▶ [SUPPLIED ENTRIES]
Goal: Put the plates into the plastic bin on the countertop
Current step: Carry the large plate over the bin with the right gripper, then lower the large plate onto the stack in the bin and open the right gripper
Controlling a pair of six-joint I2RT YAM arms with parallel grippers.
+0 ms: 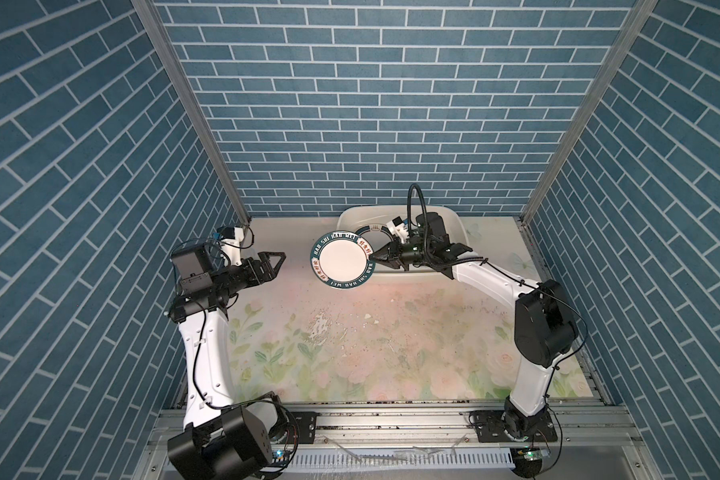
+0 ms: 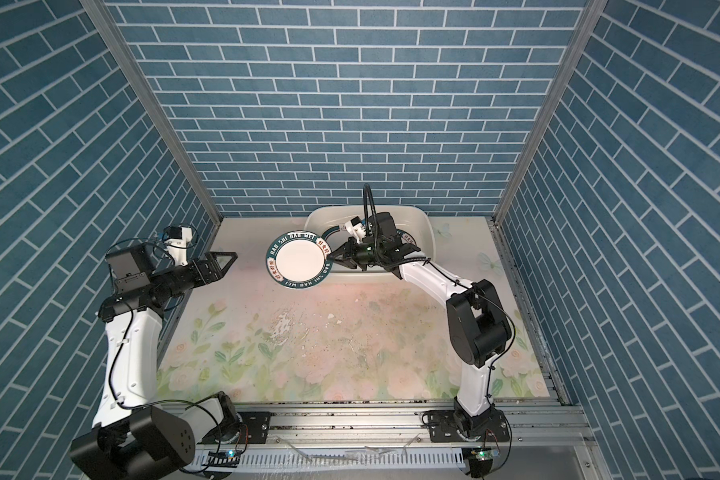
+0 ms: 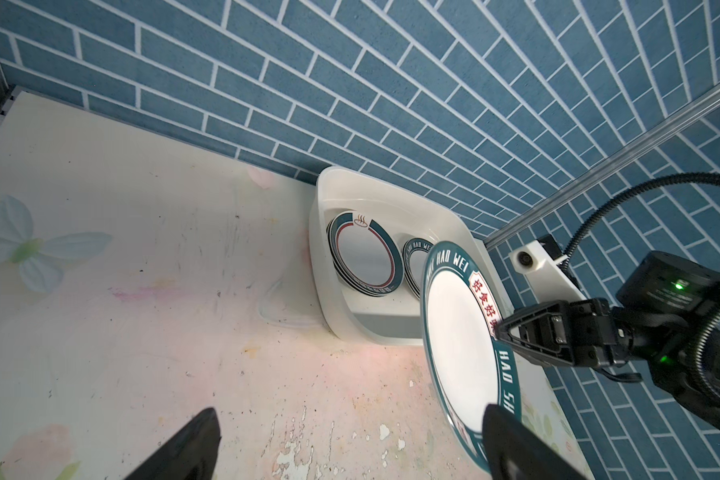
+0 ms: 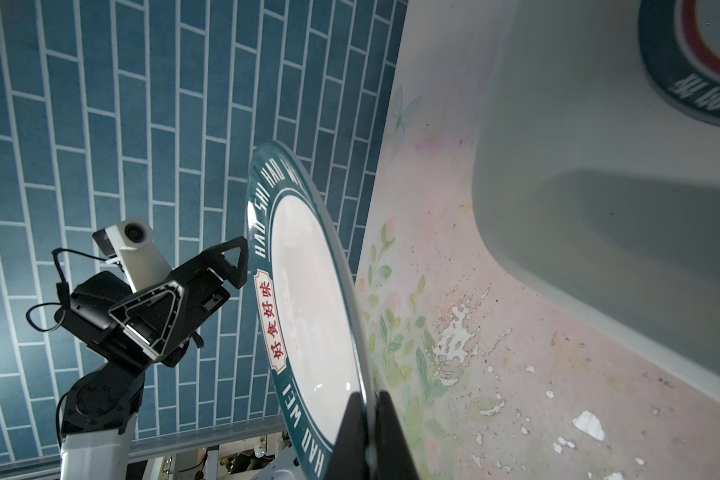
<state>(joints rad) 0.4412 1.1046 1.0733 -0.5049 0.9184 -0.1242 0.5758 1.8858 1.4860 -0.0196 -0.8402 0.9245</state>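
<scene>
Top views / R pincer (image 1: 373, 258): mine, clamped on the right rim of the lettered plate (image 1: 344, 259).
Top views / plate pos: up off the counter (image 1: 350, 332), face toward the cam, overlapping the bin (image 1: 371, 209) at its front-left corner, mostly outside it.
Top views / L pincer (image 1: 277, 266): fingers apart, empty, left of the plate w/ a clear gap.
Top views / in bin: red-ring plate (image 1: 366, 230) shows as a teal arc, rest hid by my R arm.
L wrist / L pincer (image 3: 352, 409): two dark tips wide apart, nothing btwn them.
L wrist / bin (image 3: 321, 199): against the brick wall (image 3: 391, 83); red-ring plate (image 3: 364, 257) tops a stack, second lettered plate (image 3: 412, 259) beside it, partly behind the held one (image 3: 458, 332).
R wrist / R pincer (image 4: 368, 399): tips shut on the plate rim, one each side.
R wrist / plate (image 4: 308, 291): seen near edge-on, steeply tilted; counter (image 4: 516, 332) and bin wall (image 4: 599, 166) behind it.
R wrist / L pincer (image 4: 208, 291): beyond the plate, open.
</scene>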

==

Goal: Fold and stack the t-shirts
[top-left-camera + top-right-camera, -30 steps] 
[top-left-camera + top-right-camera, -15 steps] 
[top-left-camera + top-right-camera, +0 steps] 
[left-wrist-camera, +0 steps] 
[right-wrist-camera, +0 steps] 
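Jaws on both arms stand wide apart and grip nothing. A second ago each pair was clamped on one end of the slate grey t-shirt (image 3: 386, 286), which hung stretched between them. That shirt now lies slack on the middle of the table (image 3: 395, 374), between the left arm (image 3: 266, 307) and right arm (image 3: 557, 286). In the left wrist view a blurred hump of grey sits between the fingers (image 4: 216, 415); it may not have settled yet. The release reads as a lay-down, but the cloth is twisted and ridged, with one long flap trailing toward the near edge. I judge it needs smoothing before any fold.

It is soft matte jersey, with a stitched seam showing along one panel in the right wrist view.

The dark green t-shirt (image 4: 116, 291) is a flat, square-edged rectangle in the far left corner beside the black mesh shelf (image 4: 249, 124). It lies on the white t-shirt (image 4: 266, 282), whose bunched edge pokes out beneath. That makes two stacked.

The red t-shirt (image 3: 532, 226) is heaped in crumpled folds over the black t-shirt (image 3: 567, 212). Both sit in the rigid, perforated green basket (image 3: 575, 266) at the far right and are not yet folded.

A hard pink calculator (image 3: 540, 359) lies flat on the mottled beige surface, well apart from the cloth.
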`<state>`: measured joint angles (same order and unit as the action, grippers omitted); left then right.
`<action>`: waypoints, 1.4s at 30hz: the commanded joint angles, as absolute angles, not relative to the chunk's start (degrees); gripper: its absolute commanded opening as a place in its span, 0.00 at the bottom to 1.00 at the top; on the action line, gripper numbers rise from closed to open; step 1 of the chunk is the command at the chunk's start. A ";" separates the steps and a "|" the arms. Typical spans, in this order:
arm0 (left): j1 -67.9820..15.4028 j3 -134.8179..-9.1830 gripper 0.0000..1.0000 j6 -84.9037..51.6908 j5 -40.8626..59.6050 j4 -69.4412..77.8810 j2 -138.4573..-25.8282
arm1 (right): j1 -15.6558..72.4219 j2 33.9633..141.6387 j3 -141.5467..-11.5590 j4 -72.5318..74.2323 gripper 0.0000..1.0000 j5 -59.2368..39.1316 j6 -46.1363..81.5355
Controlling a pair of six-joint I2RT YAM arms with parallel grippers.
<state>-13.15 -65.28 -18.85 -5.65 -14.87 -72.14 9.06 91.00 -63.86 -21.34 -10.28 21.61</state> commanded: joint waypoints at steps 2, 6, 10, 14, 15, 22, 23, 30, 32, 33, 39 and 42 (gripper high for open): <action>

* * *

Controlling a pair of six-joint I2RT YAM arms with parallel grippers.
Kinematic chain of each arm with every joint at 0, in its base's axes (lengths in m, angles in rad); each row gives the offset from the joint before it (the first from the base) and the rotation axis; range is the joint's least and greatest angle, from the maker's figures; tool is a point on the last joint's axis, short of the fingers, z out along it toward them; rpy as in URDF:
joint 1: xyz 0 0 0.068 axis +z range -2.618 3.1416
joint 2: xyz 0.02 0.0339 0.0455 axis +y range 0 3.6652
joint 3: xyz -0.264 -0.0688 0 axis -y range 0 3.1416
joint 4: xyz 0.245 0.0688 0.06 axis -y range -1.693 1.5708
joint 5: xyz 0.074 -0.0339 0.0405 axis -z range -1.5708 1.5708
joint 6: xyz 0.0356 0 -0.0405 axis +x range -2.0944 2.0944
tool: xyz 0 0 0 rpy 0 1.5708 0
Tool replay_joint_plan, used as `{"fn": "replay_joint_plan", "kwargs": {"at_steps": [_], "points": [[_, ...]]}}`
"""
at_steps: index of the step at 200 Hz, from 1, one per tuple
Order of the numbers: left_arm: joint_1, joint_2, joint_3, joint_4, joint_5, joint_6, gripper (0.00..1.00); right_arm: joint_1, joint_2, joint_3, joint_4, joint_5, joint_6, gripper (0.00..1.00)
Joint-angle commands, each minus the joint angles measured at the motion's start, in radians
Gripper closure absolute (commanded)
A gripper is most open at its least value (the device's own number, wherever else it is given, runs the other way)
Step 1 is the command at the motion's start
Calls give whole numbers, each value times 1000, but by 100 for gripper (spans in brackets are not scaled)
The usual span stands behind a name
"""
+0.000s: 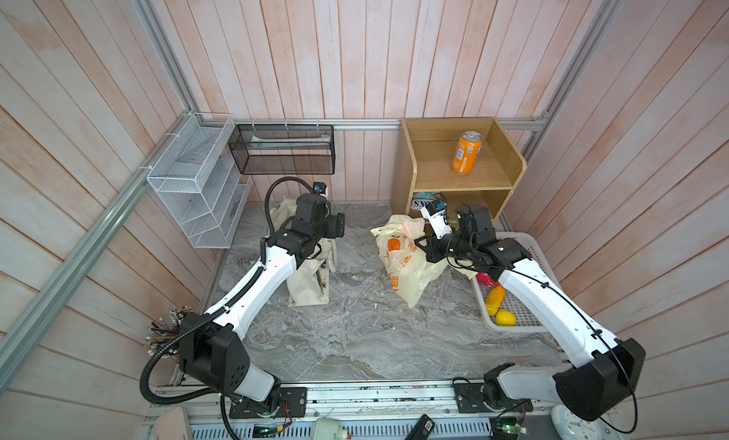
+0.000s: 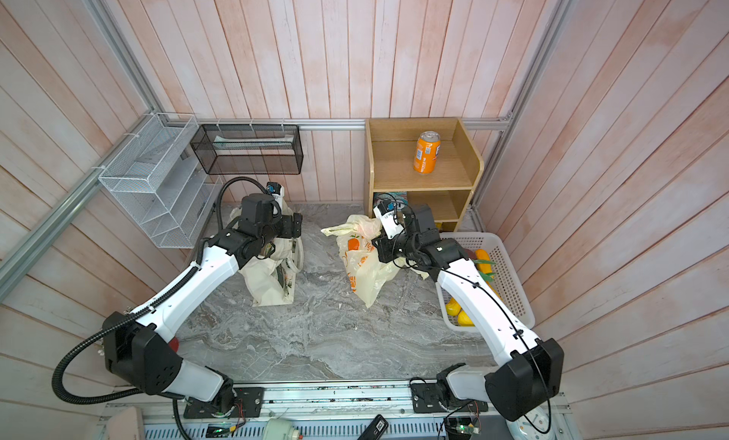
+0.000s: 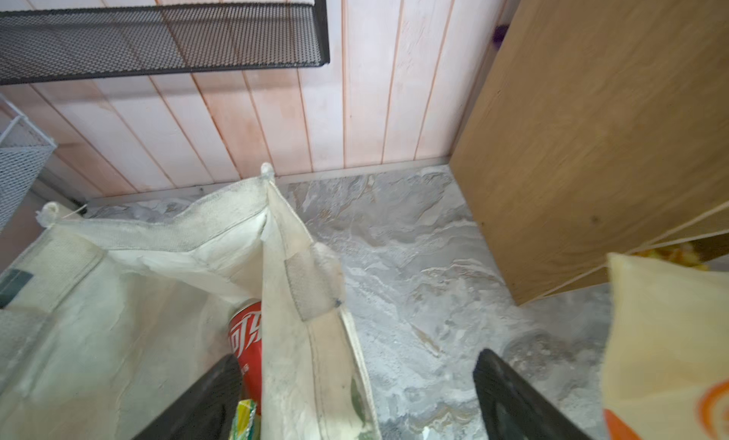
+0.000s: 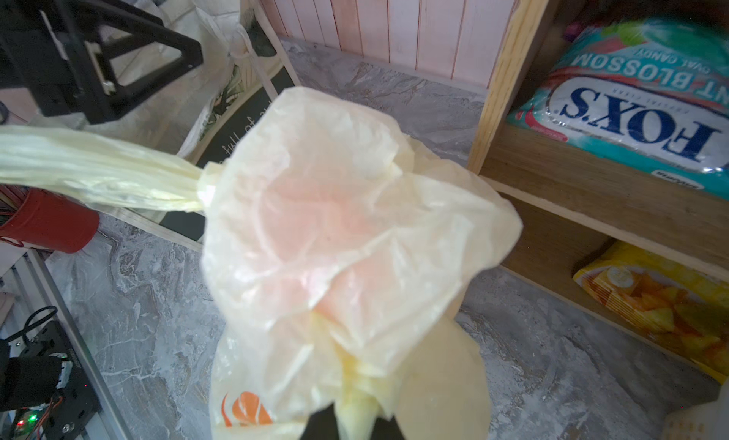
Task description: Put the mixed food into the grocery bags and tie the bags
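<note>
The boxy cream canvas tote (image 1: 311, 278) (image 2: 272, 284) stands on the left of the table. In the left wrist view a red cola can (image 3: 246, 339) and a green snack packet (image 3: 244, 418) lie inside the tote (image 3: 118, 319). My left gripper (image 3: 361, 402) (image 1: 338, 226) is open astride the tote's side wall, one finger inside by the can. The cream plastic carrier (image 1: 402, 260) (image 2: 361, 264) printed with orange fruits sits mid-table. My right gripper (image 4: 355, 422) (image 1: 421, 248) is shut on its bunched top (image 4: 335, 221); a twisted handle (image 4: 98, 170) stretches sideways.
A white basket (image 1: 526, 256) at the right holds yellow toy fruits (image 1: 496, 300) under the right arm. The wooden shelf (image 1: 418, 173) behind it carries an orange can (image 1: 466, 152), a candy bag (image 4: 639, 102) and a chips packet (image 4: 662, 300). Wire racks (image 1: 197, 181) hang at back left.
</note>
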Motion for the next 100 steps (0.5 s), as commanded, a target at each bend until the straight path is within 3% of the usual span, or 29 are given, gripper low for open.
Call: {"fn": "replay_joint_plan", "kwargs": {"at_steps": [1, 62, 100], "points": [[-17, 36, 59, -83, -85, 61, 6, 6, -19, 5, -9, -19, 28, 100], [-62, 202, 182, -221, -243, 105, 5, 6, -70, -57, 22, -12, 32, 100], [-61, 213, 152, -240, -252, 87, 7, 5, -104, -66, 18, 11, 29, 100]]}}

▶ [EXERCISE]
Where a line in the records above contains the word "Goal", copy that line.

▶ [EXERCISE RESPONSE]
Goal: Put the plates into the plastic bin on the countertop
Goal: Fold and stack the t-shirts

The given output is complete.